Learn English at Youth Hostels in the UK
The Youth Hostels Association (YHA) has teamed with English Out There to offer English language courses for visitors to London. Accommodation will be at one of six YHA hostels in the capital and the packages include bed and breakfast, an Underground pass and tickets to some famous attractions.
The language lessons are designed around themes or tasks, and students can choose how many they want to take from 20 modules. The students are expected to be mainly families or young people, who want to combine a holiday with improving their English.
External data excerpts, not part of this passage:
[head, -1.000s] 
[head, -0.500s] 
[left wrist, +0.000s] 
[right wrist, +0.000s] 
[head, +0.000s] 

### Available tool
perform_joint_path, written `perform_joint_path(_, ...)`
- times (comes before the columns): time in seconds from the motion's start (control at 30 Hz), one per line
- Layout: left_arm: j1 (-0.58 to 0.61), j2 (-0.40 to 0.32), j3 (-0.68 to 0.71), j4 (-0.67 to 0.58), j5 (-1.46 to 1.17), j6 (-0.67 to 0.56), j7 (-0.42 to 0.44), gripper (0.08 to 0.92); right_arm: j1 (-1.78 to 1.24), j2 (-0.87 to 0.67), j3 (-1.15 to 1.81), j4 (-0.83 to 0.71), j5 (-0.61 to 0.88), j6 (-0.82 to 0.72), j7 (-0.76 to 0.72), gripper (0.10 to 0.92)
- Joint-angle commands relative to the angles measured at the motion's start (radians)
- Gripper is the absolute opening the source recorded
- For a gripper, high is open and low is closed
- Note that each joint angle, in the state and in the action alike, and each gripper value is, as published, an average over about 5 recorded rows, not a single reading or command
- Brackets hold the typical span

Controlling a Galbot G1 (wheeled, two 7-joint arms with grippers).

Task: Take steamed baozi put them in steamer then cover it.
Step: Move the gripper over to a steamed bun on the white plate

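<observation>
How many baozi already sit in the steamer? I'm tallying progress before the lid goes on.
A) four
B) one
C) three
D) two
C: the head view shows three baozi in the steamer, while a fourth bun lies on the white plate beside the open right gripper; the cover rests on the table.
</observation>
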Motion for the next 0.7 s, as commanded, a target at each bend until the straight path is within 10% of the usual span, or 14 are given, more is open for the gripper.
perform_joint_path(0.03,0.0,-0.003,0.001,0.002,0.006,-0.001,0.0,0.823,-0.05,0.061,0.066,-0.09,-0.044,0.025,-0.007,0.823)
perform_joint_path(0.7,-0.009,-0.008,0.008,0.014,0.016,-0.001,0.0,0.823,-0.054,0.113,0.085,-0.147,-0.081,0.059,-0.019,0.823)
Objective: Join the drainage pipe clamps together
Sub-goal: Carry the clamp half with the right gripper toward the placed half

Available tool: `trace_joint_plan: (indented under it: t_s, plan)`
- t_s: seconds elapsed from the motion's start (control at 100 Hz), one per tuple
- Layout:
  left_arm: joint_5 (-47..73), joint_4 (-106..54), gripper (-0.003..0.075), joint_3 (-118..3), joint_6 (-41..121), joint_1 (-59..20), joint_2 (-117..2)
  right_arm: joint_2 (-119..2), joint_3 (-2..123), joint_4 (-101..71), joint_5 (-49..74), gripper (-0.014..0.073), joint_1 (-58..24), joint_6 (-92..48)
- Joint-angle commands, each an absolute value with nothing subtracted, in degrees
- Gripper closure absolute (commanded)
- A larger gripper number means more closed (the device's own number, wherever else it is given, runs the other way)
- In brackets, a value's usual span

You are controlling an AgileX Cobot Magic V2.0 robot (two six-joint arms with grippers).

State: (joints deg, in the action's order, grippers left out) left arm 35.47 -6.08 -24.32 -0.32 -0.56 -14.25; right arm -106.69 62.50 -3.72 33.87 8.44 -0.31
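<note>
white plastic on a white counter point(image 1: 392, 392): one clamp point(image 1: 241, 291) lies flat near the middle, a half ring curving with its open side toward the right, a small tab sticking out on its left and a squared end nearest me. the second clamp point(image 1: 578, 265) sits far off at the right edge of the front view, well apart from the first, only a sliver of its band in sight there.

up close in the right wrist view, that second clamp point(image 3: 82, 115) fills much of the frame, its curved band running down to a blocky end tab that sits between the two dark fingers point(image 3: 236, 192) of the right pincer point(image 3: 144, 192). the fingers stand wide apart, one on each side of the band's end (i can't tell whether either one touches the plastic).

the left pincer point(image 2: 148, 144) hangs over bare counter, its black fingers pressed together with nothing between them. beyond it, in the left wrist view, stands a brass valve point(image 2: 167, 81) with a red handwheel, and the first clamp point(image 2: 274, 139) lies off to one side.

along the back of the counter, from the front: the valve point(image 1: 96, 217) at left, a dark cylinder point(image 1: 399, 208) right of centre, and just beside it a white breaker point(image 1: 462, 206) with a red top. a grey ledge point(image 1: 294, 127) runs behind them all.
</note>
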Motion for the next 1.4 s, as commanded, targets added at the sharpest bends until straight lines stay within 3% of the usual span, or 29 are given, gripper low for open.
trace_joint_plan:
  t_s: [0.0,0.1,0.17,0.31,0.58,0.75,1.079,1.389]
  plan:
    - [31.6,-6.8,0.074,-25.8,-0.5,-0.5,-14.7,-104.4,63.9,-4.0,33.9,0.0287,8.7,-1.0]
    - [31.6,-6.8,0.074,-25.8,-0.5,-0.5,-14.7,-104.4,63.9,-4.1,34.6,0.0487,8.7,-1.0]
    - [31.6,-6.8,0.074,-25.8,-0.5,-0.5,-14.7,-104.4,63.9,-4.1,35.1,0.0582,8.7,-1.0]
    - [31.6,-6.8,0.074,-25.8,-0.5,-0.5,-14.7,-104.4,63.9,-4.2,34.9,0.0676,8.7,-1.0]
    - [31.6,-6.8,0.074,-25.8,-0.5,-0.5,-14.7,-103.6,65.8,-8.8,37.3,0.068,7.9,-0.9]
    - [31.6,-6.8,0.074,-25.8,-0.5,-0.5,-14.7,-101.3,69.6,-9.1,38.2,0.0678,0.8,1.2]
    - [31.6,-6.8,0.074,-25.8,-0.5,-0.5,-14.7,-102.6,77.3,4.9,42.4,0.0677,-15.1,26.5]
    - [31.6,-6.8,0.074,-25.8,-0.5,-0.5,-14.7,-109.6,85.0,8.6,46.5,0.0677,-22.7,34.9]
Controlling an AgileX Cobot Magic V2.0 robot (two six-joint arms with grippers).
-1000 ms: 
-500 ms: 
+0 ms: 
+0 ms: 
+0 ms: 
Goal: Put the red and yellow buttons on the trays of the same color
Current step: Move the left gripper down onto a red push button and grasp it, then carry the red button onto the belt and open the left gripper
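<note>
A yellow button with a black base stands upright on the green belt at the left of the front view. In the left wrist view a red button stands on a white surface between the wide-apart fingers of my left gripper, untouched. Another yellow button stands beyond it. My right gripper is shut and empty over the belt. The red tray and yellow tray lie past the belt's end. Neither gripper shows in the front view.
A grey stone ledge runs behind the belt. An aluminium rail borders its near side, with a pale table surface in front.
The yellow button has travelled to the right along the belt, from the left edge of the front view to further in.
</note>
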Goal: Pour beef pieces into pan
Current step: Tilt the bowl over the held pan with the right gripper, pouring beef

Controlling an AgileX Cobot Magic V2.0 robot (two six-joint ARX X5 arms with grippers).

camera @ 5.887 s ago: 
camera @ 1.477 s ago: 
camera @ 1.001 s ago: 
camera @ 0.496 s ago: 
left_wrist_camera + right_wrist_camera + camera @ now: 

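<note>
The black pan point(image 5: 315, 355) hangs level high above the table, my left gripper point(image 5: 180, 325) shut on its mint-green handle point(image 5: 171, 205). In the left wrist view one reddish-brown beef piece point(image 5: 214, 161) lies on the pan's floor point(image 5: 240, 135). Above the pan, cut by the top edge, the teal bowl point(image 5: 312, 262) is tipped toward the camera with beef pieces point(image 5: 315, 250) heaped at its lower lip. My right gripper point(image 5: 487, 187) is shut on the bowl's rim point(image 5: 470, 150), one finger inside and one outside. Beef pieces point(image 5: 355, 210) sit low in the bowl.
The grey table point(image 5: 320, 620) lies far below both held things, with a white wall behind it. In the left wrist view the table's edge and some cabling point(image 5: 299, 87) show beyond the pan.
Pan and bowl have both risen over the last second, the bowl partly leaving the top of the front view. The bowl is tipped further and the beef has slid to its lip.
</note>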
Websites: yha.org.uk and EnglishOutThere.co.uk.
Source: britainexpress.com
Fave Websites of the Month
The Beetle likes cityguide.travel-guides.com
Here you can select from a number of cities around the world and compile your own guide, for free. There is a very diverse set of headings from which to chose, e.g. history, cost of living, getting around, shopping, excursions, major sites, tourist information, street maps, nightlife, sport, culture, special events etc.
If you are going away for the weekend and don’t want to buy a guidebook or just want to do some digging around, this is an excellent resource.
New Sources for Genealogists
Here's a new resource for genealogists. Origin Search is a search engine just for finding family history information. You do have to pay a fee to use the service, but you can try out the Irish resources for free.
Take a look at their website
Space Tourism Lifts Off
Recent press reports state that a Houston store for space buffs is helping the Russian Space Agency find potential space tourists who have $20 million to spare. This seems to be the going rate for space tourists, paid by the two last space tourists, American Dennis Tito and South African Mark Shuttleworth. The Russian space industry appear to have decided that offering space trips to incredibly wealthy people is a good way to continue to finance its participation in building the space station. Vladimir Fishel, vice president of Russian programs for Spacehab, a US spacecraft and living space manufacturer and parent company of The Space Store, acknowledged the few wealthy people enough to pay the tab likely would approach Russian space officials themselves. But marketing efforts could add that extra bit of encouragement. “Russians are in dire need of cash,” he said. “This helps not only them, but everybody.”